Actually I'd bet he's a solid postpone rather than a decline with many carriers. The net effect for you the agent is the same, but the ramifications on his MIB is different.

This one is up to underwriting discretion, so you won't find any solid recommendations on carriers here. Your best plan of action is to order the charts (APS) and start discussing the case with underwriting departments at various carriers.

I'd start with the carriers that are generally known for their underwriting leniency: Pru, Principal, ANICO, LFG, and LSW.

I'd also discuss with Banner and American General about this in the hopes that it would be rated, and if that happened these two would likely be the most competitive price wise.

Survivability for prostate cancer is really good so the odds favor the idea that he lives. But anytime you increase the probability of dying by just a little bit it causes problems.
 
I don't think he's a postpone...I think he's a decline.

If he just finished treatment and applied, insurance companies may say postpone since not enough time has passed since treatment....but on this one there is no treatment or treatment plan, that's why I think he will be declined.
 
Personally I would do a trial app through one of my brokerages that has the majority of the companies I would quote him with. After sending the staff underwriter an in depth cancer questionnaire and APS if I had it. That way the underwriter could shop it without affecting the MIB.

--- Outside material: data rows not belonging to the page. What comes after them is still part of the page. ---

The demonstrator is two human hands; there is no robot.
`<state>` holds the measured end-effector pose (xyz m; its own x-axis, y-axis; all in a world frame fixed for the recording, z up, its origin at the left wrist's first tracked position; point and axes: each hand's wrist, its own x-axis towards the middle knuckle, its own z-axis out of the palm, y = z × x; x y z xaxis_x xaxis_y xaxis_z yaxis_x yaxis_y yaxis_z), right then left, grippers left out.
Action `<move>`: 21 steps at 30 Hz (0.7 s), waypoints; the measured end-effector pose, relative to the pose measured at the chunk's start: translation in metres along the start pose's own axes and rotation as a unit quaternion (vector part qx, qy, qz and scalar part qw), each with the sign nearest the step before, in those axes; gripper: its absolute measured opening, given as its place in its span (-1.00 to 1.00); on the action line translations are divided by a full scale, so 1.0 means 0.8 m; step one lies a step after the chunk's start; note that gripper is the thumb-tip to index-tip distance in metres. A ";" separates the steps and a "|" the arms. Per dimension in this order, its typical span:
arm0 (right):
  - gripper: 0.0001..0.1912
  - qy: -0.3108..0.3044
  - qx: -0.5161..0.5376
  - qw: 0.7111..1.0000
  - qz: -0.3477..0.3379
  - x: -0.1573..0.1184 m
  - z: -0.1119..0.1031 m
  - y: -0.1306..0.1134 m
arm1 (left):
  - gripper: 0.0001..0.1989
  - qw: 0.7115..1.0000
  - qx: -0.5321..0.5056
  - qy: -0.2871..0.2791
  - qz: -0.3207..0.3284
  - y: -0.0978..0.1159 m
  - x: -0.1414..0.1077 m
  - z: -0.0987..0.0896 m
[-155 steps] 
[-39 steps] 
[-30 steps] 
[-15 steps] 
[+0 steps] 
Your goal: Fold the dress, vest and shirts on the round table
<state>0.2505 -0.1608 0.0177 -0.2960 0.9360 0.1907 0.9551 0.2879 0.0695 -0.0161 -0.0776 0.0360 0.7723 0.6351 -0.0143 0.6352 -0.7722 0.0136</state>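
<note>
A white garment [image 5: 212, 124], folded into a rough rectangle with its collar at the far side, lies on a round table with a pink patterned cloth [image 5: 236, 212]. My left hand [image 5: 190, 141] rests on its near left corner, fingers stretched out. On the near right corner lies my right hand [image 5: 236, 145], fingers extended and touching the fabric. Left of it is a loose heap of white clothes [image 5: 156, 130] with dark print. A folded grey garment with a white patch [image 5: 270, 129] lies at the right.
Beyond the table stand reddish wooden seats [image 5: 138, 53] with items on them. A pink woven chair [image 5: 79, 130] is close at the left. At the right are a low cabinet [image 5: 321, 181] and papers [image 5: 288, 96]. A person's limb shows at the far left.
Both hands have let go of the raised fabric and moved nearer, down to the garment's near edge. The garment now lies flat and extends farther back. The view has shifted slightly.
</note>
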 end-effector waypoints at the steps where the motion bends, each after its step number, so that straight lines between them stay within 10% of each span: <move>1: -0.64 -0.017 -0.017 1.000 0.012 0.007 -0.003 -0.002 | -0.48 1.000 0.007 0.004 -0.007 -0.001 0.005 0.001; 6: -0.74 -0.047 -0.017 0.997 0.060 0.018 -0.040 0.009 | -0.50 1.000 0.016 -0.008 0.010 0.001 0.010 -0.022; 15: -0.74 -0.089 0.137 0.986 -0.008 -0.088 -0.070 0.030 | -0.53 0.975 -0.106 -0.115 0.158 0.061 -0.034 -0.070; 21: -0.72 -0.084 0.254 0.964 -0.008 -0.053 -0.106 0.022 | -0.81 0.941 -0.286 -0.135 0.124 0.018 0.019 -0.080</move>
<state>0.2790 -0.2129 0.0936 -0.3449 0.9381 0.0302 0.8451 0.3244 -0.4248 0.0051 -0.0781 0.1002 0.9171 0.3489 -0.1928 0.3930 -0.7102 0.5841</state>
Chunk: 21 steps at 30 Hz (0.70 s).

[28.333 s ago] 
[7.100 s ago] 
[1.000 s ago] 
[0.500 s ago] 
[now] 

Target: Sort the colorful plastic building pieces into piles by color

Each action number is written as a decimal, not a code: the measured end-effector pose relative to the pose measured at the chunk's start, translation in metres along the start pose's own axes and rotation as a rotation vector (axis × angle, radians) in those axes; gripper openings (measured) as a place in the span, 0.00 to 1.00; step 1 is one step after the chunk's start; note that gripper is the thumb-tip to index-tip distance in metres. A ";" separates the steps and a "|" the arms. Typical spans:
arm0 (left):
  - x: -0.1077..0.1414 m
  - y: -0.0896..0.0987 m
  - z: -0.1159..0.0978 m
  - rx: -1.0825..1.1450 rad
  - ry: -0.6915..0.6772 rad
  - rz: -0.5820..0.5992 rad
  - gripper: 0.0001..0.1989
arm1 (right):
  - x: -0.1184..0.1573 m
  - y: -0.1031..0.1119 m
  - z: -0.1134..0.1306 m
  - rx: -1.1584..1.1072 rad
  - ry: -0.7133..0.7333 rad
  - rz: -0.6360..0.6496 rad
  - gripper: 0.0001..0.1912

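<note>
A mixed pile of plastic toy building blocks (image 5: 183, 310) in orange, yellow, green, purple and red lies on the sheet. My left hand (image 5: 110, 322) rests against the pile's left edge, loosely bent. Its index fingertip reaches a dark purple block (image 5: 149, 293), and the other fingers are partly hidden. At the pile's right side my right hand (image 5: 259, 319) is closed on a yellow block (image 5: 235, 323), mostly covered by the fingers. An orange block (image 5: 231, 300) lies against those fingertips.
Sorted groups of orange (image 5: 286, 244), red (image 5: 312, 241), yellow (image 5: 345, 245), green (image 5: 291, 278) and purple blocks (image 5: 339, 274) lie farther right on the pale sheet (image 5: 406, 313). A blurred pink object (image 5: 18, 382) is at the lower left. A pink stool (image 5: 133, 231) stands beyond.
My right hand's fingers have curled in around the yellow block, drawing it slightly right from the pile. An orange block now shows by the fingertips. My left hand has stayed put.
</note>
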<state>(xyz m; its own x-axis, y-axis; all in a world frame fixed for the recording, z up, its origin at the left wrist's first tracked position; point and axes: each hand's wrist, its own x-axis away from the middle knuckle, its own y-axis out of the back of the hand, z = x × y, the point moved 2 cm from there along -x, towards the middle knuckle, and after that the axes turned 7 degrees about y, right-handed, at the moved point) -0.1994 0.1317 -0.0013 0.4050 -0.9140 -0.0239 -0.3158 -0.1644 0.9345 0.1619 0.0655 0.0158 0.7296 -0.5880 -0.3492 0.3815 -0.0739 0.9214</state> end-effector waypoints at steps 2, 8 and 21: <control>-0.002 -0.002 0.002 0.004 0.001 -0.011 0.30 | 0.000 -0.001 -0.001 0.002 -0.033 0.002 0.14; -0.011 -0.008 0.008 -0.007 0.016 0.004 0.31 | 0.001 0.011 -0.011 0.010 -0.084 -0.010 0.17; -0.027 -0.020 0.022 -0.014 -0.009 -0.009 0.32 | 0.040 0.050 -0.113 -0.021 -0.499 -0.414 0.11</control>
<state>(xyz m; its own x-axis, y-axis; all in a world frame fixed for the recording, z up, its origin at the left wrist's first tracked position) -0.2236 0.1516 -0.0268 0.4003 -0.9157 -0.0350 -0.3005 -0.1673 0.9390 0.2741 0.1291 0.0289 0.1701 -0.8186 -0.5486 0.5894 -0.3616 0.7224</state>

As a side note, I would a a frank conversation with this client about the need for permanent coverage.
 
"He'd like to get $125k of coverage for mortgage protection purposes"

Before you kill yourself trying to find a solution for this case, get a commitment on what's he's willing to pay for premiums... You could do a ton of footwork, find him the best deal for his condition on the planet and him look at the premium and say "that's too much" .

Been there, done that, actually done that more than once, should have known better, but I want to help people.

I would be asking if he has coverage now? If so, see if it converts.

Trust me, I have a stack of people like this who simply didn't like the price their health created. Best of luck, but find out how committed the prospect is before you spend a whole bunch of time on it.
 
I base my comments on experience but would love to be proven wrong as I write a lot of prostate cancer life cases each year.

As much as I would've loved to prove you wrong and get this client an approval... I wanted to update my findings on this case. I heard from a couple carriers after submitting medical reports to the underwriters -- one was a straight 'no thank you', while the other told me that if his Gleason score was a 4 instead of a 6, they would have considered. They said his age (57) and stage (T1c) were considerations contributing to the whole picture, but if his Gleason was lower... oh well. I'll looking into the LifeAgain/symetra program, along with Kemper GI for him as a permanent option.

Would I be correct in assuming you write the LifeAgain policies? If so, do they appoint directly with agents and what are commissions like?